• **What you have to do**
If a line in the data below contains "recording", copy it.

*** Collected material

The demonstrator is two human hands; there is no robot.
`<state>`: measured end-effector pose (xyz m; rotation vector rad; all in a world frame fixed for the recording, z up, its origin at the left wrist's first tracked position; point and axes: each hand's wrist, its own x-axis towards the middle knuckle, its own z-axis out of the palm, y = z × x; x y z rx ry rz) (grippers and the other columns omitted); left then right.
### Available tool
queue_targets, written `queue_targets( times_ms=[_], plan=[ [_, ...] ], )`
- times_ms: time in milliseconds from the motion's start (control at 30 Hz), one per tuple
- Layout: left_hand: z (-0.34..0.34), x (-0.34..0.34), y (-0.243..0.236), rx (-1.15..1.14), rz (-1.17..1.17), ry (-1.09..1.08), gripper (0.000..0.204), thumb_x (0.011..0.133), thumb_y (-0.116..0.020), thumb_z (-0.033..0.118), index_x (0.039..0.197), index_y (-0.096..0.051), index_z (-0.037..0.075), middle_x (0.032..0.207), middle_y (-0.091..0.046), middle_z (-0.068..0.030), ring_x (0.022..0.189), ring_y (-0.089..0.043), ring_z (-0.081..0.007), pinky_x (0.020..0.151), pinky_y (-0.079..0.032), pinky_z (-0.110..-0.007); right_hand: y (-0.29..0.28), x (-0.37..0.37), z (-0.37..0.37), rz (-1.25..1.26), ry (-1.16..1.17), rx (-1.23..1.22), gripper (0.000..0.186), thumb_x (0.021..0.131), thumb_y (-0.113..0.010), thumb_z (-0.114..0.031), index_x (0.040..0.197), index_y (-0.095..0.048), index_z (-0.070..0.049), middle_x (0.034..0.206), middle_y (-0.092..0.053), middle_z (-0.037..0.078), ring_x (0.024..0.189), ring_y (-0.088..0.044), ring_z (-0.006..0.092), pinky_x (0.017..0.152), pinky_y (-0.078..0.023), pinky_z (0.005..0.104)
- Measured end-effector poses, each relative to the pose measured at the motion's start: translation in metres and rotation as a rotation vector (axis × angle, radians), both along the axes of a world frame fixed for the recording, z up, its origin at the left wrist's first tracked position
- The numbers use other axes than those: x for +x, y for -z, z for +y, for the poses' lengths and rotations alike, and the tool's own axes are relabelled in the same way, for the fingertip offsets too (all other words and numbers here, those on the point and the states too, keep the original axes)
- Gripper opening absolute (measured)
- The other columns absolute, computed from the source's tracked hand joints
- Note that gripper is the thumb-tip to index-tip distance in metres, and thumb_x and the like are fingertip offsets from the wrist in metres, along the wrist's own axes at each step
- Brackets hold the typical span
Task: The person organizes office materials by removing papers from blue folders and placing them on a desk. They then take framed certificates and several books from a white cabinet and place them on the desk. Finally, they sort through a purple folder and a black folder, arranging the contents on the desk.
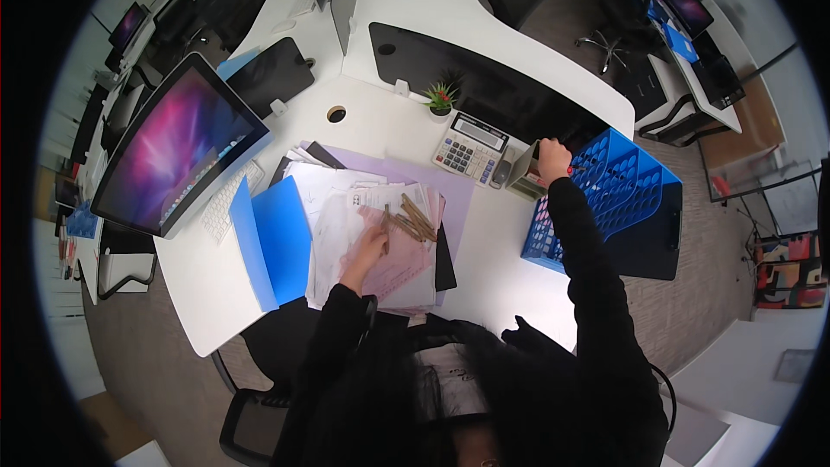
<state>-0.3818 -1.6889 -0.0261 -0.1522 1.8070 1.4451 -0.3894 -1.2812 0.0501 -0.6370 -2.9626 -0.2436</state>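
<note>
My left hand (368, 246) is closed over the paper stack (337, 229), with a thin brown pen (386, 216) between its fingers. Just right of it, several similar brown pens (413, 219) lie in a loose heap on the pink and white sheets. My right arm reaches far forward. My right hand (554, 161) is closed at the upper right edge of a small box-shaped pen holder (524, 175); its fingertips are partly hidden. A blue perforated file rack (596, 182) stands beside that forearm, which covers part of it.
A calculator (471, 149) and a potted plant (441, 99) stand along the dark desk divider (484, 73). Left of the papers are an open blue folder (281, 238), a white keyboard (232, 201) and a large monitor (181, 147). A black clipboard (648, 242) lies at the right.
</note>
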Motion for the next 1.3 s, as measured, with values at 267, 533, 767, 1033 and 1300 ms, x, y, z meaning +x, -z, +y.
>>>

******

• **Expected answer**
`<state>`: measured end-effector pose (xyz m; rotation vector rad; all in a world frame fixed for the recording, z up, its origin at the left wrist's first tracked position; point and axes: each hand's wrist, its own x-axis towards the middle knuckle, its own z-axis out of the palm, y = z × x; x y z rx ry rz) (grippers and the other columns omitted); left then right.
- Measured end-effector poses, each relative to the pose measured at the motion's start: translation in metres and rotation as a rotation vector (axis × angle, radians), both along the axes of a world frame fixed for the recording, z up, its origin at the left wrist's first tracked position

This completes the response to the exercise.